Artistic Director Chris Clark Reflects On 10 Years Of LGBTQ Film Festival In St. Louis
A champion of LGBTQ cinema in St. Louis, Cinema St. Louis’ Artistic Director Chris Clark is spearheading QFest, with screenings from March 29 to April 7 at the .ZACK in Grand Center.
Presented by Cinema St. Louis, QFest celebrates contemporary gay cinema and queer culture at a time when individual expression is more important than ever. Though LGBTQ-themed, the festival is designed to entertain and enlighten attendees of all identities.
Clark’s ongoing tenacity, which led him to book films like “Handsome Devil” and “Lovesong,” has kept QFest in existence, showing films which otherwise would not be screened publicly to audiences in St. Louis. Keep reading for our Q&A with Clark below to hear about this year’s film lineup and his continuing role in the festival.
How did you become involved with QFest?
It was not originally a Cinema St. Louis event. A group of community organizers approached me to help them put the event together 11 years ago, and I was part of the founding committee and consortium. Over the next few years QFest had modest success and little money. As so often happens with these types of things, one by one the founders became less active and ultimately I was the last person standing. Since my day job was producing film festivals, it was agreed that it should take up permanent residence under our cinematic umbrella.
What obstacles did you face in increasing its presence locally and nationally?
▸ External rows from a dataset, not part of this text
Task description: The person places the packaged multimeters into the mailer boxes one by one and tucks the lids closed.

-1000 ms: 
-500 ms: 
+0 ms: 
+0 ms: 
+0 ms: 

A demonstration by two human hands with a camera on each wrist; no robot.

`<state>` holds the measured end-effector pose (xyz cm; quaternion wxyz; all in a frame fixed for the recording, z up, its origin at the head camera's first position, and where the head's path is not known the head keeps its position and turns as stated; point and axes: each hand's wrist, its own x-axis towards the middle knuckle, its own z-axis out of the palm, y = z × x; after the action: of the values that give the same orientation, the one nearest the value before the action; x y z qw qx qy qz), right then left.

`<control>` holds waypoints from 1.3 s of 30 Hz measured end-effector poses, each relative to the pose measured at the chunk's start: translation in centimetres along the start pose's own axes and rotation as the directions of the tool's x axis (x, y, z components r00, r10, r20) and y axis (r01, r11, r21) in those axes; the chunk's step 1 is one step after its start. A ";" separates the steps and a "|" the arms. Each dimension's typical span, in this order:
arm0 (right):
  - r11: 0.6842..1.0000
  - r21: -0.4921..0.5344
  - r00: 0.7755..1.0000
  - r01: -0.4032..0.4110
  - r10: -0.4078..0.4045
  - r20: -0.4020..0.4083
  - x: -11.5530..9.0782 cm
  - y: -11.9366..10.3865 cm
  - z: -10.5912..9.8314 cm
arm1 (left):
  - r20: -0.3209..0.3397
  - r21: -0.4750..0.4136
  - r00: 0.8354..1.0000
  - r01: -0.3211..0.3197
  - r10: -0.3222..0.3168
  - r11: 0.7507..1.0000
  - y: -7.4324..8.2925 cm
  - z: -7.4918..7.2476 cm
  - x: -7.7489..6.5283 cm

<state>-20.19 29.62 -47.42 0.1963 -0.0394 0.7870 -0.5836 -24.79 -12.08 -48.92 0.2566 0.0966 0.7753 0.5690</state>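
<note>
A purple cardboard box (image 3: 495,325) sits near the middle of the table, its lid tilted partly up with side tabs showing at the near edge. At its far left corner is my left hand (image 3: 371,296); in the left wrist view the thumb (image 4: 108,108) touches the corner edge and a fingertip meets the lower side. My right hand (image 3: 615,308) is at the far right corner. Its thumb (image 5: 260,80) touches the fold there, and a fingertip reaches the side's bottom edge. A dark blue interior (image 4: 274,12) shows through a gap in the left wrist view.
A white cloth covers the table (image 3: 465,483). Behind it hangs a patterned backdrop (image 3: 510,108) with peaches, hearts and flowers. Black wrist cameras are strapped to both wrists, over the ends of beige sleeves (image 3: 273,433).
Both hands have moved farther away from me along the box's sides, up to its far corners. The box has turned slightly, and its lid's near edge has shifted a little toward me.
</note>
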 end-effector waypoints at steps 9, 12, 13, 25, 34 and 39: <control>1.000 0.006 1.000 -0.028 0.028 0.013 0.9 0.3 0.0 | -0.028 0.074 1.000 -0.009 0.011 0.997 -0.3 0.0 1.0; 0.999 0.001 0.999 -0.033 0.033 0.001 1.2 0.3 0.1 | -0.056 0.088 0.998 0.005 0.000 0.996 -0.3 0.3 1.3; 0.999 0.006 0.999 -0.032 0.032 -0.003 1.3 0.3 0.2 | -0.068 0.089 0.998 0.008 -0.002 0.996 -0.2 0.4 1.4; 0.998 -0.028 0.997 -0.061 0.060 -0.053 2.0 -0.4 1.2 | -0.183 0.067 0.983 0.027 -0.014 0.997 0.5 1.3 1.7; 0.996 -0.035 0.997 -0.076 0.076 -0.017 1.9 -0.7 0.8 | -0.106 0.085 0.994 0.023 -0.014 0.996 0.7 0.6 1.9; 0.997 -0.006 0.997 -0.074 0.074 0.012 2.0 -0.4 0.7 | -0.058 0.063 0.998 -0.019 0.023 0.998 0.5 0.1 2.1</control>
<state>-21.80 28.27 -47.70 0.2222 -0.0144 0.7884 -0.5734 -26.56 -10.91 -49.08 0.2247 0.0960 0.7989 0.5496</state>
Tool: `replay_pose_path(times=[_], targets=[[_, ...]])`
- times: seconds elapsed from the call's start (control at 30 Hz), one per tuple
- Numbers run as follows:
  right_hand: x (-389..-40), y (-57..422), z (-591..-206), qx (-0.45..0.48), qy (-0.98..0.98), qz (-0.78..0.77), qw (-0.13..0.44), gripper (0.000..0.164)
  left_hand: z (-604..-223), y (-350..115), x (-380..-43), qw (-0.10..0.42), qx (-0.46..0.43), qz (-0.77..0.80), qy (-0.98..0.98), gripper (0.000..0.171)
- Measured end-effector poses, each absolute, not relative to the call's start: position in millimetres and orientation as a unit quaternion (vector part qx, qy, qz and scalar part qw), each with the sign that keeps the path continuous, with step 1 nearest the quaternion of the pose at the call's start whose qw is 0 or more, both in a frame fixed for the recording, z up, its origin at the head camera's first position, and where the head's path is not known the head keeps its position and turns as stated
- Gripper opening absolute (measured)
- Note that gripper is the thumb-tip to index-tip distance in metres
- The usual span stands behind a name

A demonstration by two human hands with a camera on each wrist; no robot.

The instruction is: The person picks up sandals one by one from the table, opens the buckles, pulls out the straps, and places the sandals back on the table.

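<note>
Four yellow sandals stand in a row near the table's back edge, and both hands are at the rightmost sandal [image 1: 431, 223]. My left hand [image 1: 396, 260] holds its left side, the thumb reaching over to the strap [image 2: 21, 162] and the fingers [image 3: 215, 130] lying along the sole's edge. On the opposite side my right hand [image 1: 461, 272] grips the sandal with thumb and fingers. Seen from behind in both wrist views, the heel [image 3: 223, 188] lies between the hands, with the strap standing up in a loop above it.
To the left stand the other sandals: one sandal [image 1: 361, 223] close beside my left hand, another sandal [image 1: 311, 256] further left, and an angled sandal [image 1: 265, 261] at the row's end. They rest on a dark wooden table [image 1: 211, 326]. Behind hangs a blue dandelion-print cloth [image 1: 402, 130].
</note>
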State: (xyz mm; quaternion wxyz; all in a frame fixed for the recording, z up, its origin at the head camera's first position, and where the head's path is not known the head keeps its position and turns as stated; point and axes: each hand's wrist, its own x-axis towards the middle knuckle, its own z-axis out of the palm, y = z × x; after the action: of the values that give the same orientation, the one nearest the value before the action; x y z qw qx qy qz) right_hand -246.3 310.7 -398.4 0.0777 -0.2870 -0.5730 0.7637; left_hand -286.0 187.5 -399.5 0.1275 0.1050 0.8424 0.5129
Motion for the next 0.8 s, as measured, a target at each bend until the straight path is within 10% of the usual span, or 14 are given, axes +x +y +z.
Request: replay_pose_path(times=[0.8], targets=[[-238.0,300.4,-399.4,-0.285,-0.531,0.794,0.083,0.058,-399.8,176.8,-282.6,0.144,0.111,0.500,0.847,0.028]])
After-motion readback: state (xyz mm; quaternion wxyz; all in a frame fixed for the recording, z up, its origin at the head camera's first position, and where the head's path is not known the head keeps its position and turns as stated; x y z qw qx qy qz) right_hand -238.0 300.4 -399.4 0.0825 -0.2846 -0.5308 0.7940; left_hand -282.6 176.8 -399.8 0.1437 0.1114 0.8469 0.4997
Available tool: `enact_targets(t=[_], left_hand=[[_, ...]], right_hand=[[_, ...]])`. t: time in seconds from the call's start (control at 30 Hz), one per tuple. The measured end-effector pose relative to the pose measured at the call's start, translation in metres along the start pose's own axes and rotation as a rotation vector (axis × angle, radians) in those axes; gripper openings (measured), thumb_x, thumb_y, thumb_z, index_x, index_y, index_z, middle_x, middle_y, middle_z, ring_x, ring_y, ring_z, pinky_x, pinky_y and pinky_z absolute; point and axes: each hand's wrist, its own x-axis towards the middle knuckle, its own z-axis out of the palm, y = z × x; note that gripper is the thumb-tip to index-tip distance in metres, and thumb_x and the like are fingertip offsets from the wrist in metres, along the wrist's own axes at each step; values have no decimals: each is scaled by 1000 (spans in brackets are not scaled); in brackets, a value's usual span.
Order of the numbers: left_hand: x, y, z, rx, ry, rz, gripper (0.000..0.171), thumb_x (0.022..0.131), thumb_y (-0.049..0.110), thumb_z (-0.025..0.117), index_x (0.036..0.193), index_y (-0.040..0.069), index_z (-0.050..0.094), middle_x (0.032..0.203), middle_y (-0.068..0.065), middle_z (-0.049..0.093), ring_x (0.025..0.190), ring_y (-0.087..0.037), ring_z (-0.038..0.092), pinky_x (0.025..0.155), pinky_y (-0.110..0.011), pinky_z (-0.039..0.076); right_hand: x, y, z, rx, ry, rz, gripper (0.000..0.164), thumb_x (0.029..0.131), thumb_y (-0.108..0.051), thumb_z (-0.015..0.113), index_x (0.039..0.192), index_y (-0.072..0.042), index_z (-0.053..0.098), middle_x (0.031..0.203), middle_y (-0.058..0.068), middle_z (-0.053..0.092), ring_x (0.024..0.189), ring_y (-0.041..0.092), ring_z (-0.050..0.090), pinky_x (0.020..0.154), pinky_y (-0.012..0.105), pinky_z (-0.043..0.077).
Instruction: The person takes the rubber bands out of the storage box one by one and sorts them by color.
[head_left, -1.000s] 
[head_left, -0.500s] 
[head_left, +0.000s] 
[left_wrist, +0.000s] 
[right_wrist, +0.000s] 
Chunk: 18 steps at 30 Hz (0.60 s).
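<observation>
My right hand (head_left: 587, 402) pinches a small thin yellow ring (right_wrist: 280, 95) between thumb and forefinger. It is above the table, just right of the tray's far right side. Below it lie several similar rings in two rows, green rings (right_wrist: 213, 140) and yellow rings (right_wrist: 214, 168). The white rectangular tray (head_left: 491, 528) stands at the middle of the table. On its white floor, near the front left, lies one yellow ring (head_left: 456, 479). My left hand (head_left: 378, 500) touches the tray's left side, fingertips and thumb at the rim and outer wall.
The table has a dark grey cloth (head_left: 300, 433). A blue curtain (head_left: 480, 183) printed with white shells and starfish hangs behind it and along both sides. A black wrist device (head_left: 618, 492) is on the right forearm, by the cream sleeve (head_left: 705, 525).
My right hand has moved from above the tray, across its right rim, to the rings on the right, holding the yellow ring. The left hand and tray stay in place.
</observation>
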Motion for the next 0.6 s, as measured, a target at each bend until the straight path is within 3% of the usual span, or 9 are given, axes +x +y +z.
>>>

It is often very frustrating to me how audience numbers have been relatively low over the years. The event has a tiny budget with only 12-15 screenings annually. The quality is there, and people who do attend have a great time. There are many huge LGBTQ film festivals that do extremely well, but they have huge budgets and underwriting. This year is our 10th anniversary, and as long as we make at least a dollar we will probably keep doing it for the local community. Thankfully, I have some very loyal local sponsors who truly make it happen. For me it’s about the films and less about splashy parties. As in life, size doesn’t matter.
What kind of programming does the festival have for 2017?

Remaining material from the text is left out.